Und dann kann der Drache ja noch aus der Teetasse blicken, fast hätte ich ihn vergessen, den Drachenbrunnetee aus Hangzhou, leicht zu erkennen am etwas rauchigen Geschmack und und den flachen, gerösteten Teeblättern. In Shanghai schwanken die Preise von einem Euro für Massenware bis hin zu 20 Euro für hundert Gramm. Letzteres bekommt man hierzulande in keiner Teehandlung, bei einer Teeprobe im Reich der Mitte sollte man aber keinesfalls darauf verzichten eine bessere Sorte mit einer normalen Qualität zu vergleichen. Den Namen verdankt der Tee einer Quelle in der alten Kaiserstadt Hangzhou. Der Legende nach lebte ein Drache in der Nähe der Quelle. Nach einer langen Dürre bat ein taoistischer Mönch ihn um Hilfe. Als es dann tatsächlich regnete, benannten die Chinesen aus Dankbarkeit die Quelle als Drachenbrunnen und den in der Nähe wachsenden Tee als Drachenbrunnen-Tee.

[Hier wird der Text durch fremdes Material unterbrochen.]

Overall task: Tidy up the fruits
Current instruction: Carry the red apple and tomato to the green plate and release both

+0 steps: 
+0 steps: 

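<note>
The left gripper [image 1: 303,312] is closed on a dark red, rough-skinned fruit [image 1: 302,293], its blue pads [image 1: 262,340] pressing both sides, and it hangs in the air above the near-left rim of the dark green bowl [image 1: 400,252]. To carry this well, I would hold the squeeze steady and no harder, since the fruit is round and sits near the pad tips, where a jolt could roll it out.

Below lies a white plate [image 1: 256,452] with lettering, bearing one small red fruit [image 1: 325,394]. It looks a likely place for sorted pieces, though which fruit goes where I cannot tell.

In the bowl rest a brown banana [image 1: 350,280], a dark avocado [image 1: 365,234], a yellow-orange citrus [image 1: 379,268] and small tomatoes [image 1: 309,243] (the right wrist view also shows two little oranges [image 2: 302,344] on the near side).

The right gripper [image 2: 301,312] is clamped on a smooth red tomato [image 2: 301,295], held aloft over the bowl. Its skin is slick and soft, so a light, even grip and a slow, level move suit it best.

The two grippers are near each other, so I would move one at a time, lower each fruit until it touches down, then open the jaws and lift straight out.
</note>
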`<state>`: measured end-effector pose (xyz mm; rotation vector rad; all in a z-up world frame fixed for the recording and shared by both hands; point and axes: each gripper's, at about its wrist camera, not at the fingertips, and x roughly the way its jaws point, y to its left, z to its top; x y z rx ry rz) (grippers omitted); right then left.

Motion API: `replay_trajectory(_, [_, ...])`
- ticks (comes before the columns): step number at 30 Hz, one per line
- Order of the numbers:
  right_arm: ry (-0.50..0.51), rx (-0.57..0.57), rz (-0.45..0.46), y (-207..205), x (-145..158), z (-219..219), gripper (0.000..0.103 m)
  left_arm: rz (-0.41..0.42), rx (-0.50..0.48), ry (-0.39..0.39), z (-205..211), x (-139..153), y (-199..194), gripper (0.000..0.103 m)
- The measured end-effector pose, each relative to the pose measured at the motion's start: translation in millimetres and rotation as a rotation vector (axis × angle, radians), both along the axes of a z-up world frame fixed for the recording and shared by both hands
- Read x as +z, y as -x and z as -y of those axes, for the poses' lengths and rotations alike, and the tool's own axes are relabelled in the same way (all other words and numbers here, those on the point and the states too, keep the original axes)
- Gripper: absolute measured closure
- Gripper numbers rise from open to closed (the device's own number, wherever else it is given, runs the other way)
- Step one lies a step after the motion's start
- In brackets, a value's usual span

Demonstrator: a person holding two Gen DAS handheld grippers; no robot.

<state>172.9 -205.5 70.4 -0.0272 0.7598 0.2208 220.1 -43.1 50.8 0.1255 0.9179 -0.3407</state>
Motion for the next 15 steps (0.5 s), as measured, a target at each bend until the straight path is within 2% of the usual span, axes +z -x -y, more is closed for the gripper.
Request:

Ich wühle noch einmal in meinen alten Büchern und beim Anderson “The food of china” werde ich fündig, in einem völlig anderen Kapitel, es geht um Katzenfleisch: Cats are very rarly eaten, but a disch called “dragon, tiger and phoenix” is made from snake, cat and chicken. I supose it is one of the most hyperboically named dishes in the world. It is eaten more for medicinical than for gustory reasons.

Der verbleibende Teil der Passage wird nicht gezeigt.